Abuja- ECOWAS, African Union, United Nations Office on Drugs and Crime (UNODC), European Union and INTERPOL have called for concerted efforts in the fight against illicit drug abuse and trafficking.
The call was made at the opening of an experts’ meeting on; “Illicit Drug Trafficking, Organised Crime and Drug Abuse in West Africa’’ on Friday in Abuja.
The INTERPOL and ECOWAS had coordinated an operation across some member states which resulted in nearly eight tonnes of seizures and the arrest of 74 people in 2012.
The operation tagged; (Operation Atakora) which was within the framework of the ECOWAS Regional Action Plan on Drugs was carried out across Benin, Ghana and Togo.
A similar operation (Operation Adwenpa) carried out to strengthen border controls along the Abidjan-Lagos corridor also resulted in major seizures of 900kg of illicit drugs, stolen cars, currency, firearms and fake travel documents.
The 10-day operation which began on Jan. 26 to Feb. 4, was carried out across Benin, Côte d’Ivoire, Ghana, Nigeria and Togo.
The Representative of the INTERPOL Regional Office, Abidjan, Mr Koivogui Niouma, however, said that in spite of the successes achieved, member states needed to harmonise efforts in information sharing among relevant institutions.
Niouma said: “these criminals are always changing their pattern of activities and use the weaknesses of our forces to operate’’.

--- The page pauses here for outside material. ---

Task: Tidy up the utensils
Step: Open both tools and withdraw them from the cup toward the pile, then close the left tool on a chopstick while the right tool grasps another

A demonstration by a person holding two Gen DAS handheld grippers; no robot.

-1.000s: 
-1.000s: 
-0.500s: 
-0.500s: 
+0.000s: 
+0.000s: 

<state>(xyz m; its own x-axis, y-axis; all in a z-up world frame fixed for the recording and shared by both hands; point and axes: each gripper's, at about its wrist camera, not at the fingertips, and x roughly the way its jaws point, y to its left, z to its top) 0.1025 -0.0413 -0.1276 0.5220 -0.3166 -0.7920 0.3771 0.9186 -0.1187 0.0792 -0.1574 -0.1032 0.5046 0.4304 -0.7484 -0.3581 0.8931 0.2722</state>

“They have developed more ingenious means of bypassing surveillance.
“Our best response is exchange of information and this is why we welcome the approach for us to work to get rid of nefarious activities in our sub-region.”
In his address, Mr Cheikh Toure, the UNODC Representative, urged member states to strengthen legal and penal systems, improve preventive services and enhance cooperation.
Toure said enhanced cooperation among member states would ensure the success of the new ECOWAS plan of action for the fight against drug trafficking and abuse and organised crime.
Also speaking, the ECOWAS Commissioner for Human Development and Gender, Dr Fatimata Sow said that the experts’ meeting would develop a draft for the new ECOWAS plan of action to tackle drug trafficking and abuse.
Sow said that significant progress was made in the first ECOWAS seven-year plan of action for the fight against drug trafficking and abuse and organised crime in West Africa which ended in 2015.
She said the first plan of action was adopted by the Heads of State in 2008 and added that the new action plan would cover the period of 2016 to 2018.
The commissioner also noted that some member states had developed good drug control initiatives and strengthened their criminal justice systems.
“Shortly after the adoption of this Plan, the ECOWAS Commission, in collaboration with the UNODC, developed an operational plan and a monitoring and evaluation mechanism to ensure its implementation.’’
She, however, expressed concern that the plan had yet to be fully implemented by some member states due to challenges of funding, limited technical support provided by partners and lack of technical expertise to the commission.
The commissioner explained that the trend in drug abuse and trafficking and organised crime continued to grow and had become “increasingly sophisticated and dangerous”.
She said that the new draft plan would address the concerns raised in drug trafficking and abuse and organised crime in the sub-region.
“In addition, the new plan seeks to establish a link with Target 16 of the Sustainable Development Goals.
“The new Draft Plan focuses on the best policy measures to adopt in order to reduce drug trafficking organised crime and drug abuse in the region.
“The plan identifies five priority deliverables with measurable outcomes with performance indicators clearly defined,” she said.
Also speaking, the African Union Commissioner for Social Affairs, Mr Mustapha Kaloko, said the scourge had become a threat to peace, security, public health and social development.
Kaloko said that the African region needed holistic approach to tackle both drug supply reduction and drug demand reduction.
“A multi-sectoral and balanced approach between legislative norms setting, law enforcement and drug abuse prevention and treatment activities are paramount.
“Africa needs drug policies that protect children from drug use, that recognise that the drug problem is not only a criminal justice issue but a health problem.”
In his remarks, the EU Attaché, Regional Programmes, Peace and Security, Mr Philipé Peyredieu du Charlat expressed the commitment of the EU to ECOWAS.
Peyredieu du Charlat called on African countries to be more vigilant and have the political resolve to implement policies that would address the menace of drug abuse and trafficking in the region.
“The situation is worsening by the day; we call on member countries to put up a number of mechanisms to ensure the support of this action plan,” he said.